AIM OF THE TASK: Take the lines below between the one holding "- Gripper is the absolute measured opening" and the one holding "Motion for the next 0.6", inclusive, and copy them exactly. Add nothing.

MATERIALS PROVIDED:

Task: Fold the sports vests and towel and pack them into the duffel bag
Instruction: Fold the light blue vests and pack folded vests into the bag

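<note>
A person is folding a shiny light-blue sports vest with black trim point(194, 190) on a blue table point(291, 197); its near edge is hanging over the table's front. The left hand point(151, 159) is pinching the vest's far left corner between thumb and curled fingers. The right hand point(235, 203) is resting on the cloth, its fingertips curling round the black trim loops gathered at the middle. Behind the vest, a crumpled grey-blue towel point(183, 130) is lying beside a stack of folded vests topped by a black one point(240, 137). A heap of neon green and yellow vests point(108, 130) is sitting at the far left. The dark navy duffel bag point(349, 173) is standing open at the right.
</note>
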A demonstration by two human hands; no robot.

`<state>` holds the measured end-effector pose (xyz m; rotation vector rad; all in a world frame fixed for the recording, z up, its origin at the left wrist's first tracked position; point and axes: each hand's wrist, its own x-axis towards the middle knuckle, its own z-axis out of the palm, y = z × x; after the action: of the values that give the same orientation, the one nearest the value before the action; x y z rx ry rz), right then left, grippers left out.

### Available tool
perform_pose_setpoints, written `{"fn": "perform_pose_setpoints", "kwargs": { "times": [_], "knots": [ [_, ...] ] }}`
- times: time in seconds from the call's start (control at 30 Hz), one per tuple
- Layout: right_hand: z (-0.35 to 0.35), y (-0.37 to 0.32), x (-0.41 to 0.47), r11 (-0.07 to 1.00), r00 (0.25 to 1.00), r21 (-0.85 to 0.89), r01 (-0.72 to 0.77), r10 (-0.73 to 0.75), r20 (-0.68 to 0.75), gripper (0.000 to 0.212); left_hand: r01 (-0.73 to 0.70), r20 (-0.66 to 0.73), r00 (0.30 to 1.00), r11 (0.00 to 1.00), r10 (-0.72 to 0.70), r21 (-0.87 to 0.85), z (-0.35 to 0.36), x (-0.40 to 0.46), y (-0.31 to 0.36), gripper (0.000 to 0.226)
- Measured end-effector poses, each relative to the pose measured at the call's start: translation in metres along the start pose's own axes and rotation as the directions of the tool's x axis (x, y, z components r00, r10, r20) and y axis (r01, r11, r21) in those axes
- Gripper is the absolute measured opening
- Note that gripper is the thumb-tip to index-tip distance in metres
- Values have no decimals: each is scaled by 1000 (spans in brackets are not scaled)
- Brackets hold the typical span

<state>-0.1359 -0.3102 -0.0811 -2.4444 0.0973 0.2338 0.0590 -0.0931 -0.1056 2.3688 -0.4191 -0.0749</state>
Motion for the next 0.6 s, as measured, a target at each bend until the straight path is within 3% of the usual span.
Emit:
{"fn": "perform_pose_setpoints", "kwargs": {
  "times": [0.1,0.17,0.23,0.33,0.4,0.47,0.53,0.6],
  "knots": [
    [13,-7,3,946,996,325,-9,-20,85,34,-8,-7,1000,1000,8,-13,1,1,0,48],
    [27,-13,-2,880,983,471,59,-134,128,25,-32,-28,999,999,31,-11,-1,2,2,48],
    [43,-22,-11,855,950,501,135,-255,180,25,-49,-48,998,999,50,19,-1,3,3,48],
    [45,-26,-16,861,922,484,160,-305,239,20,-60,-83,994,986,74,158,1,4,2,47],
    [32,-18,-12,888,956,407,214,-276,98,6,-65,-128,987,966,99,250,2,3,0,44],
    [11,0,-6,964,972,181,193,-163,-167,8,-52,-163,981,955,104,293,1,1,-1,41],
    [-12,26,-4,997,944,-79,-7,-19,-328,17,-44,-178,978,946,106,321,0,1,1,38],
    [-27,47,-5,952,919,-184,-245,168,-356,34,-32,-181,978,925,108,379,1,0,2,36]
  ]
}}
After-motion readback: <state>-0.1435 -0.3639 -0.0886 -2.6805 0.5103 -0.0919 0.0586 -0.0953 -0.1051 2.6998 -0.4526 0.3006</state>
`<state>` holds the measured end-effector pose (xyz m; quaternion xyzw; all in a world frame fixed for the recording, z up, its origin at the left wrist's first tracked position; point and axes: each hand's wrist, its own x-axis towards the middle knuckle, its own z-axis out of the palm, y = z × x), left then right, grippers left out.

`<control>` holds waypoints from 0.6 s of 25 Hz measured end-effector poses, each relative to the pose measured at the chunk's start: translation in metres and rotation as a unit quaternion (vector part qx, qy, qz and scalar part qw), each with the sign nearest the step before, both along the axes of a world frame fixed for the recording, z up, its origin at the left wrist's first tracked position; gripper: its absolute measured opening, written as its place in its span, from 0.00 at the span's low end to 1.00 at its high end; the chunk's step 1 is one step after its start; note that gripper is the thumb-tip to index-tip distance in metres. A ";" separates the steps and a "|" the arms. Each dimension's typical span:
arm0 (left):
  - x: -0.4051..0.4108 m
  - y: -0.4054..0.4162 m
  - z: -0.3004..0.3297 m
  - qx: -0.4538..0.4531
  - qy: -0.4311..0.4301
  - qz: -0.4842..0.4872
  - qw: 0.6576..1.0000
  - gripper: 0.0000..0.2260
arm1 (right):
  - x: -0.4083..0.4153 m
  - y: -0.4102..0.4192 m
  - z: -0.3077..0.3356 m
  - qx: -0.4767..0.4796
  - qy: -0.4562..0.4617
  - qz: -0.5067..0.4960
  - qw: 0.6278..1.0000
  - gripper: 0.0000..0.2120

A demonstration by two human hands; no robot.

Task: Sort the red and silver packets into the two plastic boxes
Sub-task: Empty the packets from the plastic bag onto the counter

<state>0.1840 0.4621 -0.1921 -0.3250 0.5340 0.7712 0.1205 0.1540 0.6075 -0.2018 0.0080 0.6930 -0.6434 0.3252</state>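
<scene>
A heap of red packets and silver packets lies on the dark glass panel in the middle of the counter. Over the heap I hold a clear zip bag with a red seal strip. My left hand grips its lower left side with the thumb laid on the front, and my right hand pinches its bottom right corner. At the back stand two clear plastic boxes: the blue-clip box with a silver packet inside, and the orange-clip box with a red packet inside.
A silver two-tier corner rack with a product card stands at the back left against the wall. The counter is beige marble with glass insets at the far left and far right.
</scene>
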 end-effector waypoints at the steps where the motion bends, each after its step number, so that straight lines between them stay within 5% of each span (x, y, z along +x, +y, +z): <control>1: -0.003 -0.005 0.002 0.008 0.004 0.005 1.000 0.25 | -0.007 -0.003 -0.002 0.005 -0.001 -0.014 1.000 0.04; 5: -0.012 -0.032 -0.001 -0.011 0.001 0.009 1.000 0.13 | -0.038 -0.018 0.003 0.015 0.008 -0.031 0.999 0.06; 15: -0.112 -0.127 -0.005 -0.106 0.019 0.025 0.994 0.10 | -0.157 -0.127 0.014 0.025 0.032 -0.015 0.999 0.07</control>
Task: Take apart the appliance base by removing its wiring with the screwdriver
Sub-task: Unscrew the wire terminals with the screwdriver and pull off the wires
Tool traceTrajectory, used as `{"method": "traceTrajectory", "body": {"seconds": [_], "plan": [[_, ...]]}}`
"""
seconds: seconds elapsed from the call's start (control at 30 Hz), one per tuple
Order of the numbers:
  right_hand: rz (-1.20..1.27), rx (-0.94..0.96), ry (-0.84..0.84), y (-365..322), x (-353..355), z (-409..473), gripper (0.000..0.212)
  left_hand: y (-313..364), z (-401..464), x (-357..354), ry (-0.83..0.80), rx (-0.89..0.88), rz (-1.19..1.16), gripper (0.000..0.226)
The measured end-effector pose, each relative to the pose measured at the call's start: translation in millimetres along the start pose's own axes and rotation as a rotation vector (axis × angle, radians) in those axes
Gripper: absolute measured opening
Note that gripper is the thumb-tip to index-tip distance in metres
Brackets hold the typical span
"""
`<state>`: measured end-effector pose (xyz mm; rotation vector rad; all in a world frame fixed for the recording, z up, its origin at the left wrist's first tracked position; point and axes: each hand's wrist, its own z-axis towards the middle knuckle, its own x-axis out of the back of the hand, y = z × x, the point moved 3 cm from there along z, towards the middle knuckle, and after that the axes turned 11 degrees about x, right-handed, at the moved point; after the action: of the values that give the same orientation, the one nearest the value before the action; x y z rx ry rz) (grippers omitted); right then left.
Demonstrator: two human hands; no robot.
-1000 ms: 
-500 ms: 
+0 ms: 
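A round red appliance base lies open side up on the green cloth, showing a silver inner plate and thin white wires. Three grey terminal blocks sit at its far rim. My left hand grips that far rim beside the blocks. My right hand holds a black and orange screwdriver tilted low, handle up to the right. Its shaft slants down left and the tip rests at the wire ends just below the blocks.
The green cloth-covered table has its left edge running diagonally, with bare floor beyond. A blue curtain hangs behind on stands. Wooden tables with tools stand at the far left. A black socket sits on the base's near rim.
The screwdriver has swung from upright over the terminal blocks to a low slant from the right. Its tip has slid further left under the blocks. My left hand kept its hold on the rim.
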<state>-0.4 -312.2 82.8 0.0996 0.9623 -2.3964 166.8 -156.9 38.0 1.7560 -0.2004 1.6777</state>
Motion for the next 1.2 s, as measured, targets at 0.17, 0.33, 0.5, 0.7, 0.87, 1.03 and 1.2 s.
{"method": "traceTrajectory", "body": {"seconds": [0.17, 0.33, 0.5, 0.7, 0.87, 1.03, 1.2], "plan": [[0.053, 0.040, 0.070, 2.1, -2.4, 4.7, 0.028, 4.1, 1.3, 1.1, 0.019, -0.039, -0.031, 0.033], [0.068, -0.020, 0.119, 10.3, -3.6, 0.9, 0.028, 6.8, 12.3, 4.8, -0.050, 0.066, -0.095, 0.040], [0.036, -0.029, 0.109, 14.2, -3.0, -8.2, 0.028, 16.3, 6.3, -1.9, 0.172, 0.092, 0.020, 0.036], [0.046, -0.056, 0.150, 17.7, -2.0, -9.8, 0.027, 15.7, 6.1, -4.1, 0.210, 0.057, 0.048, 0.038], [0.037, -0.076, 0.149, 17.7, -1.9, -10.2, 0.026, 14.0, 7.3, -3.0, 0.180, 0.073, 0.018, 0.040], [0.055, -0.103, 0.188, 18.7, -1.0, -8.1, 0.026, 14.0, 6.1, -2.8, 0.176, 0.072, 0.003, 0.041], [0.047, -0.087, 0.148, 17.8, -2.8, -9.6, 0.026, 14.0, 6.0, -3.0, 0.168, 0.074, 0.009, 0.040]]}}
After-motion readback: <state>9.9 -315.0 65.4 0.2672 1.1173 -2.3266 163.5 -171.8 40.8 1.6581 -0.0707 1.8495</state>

THE ANSWER:
- Gripper is the absolute measured opening
- Note that gripper is the thumb-tip to index-tip distance in metres
- Values have no decimals: each is scaled by 1000 (spans in brackets are not scaled)
- Brackets hold the typical span

<state>-0.1359 -0.3102 -0.0811 -2.4444 0.0973 0.2338 0.0590 -0.0931 -0.1056 2.3688 -0.4191 -0.0749</state>
Motion for the next 0.6 s, as measured, a target at each bend until the straight path is within 3% of the usual span.

What came before is the complete response.